PROBLEM
For every line of the material below, check for the string "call" and return the line if it is there.

AVAILABLE DATA
^^^^^^^^^^^^^^^^

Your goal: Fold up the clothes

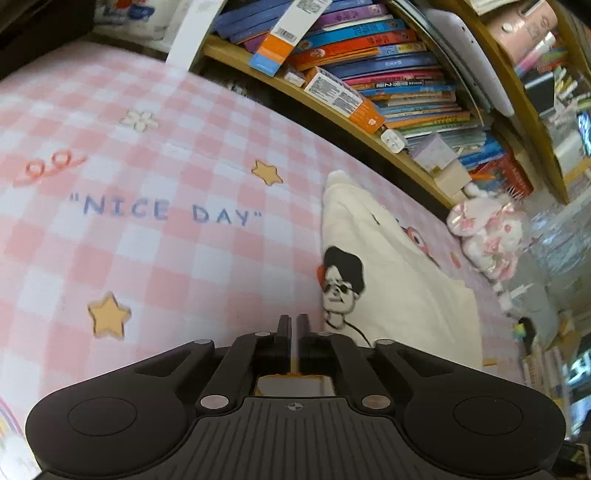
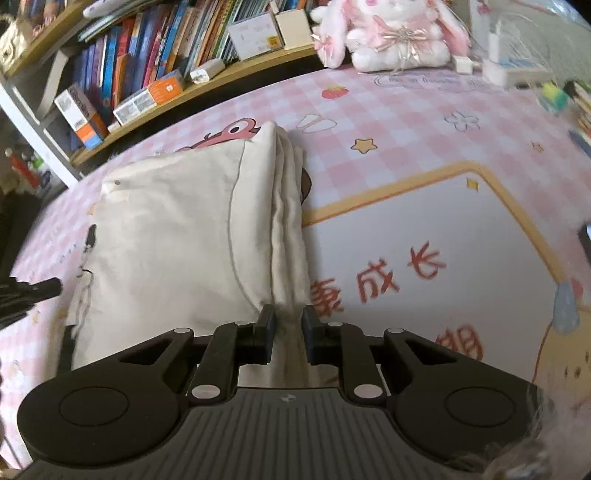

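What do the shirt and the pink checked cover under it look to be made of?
Shirt: soft cream knit, probably cotton; matte, with limp stacked folds and a stitched seam, and a flat black print on it. Cover: smooth printed sheet, possibly a plastic mat or tight-woven cloth; it lies flat with hardly a wrinkle, so the look leaves it open.

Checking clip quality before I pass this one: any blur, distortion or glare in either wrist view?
Left wrist view: motion blur smears the checked cloth and the cream garment; the shelf bows with fisheye curvature. Right wrist view: sharper at centre, garment folds crisp, edges smeared, plush rabbit soft. Lighting is even in both, with no harsh glare.
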Demonstrator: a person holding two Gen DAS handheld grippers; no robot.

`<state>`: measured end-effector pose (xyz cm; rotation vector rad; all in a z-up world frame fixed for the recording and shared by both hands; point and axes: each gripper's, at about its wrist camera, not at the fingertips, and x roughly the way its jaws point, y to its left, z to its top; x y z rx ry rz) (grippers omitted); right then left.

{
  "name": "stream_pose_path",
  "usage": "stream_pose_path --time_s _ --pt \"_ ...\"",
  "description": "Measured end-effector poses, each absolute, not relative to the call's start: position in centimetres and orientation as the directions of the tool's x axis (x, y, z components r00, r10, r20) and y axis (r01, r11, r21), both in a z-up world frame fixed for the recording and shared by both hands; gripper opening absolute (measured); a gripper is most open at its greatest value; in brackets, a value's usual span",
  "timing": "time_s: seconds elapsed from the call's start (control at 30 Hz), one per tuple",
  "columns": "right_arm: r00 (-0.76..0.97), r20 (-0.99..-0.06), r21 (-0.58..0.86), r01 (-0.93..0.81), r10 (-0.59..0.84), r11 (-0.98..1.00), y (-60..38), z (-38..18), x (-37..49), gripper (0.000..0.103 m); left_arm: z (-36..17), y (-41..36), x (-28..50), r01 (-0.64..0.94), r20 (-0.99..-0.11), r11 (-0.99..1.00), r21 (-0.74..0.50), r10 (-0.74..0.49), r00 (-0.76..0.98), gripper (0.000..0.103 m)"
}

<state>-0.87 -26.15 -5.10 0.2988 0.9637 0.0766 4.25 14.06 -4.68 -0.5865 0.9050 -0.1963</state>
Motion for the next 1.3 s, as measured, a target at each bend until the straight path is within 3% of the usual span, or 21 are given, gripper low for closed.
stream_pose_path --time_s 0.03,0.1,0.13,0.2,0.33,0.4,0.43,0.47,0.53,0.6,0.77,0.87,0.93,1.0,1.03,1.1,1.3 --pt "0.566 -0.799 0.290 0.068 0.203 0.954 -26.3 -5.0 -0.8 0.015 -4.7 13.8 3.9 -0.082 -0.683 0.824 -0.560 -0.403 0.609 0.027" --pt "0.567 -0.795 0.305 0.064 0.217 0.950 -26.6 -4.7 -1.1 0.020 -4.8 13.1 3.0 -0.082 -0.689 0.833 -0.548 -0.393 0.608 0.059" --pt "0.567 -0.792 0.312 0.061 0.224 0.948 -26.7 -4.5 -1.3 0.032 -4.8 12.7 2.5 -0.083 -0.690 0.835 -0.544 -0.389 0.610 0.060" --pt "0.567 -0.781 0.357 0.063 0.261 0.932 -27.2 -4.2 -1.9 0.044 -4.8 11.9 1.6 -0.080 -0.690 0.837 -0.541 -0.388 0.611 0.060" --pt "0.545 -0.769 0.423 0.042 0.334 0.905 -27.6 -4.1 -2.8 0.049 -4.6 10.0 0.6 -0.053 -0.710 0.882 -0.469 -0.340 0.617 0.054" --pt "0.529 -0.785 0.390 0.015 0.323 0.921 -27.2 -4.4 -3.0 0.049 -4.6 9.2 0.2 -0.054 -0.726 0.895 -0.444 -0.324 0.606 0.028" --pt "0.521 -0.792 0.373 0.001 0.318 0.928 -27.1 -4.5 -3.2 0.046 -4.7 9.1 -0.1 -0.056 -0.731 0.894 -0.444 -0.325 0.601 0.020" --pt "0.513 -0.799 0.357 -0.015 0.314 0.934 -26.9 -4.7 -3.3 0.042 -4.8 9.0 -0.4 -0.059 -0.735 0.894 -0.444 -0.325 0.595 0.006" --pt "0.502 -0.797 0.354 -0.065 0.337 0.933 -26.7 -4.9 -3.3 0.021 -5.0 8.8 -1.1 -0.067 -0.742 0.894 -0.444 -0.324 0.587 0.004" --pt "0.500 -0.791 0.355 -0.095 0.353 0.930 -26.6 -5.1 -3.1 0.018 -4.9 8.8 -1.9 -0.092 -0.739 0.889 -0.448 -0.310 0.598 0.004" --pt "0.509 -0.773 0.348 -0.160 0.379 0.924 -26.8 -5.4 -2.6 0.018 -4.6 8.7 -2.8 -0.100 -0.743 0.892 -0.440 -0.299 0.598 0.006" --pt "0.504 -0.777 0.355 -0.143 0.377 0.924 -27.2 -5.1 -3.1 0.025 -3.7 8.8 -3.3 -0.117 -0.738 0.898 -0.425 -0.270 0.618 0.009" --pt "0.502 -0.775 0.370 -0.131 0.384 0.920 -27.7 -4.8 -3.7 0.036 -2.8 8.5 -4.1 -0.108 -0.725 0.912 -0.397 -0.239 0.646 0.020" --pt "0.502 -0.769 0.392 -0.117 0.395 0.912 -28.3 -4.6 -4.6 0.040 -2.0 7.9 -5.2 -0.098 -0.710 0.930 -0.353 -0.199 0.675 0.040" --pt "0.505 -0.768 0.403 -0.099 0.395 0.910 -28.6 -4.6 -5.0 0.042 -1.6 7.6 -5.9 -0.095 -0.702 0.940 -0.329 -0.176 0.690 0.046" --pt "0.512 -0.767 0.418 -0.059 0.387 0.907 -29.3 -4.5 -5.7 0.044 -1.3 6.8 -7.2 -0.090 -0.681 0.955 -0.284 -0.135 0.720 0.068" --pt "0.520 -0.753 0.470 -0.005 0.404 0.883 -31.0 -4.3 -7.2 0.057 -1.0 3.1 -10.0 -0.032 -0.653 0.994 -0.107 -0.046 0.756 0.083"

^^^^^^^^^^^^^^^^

RESULT OF THE TASK
  "description": "Measured end-effector poses, each absolute, not relative to the call's start: position in centimetres and orientation as the directions of the tool's x axis (x, y, z components r00, r10, r20) and y axis (r01, r11, r21), both in a z-up world frame fixed for the recording and shared by both hands; gripper opening absolute (measured); a gripper is most open at its greatest value; in brackets, a value's usual span",
  "timing": "time_s: seconds elapsed from the call's start (control at 30 Hz), one per tuple",

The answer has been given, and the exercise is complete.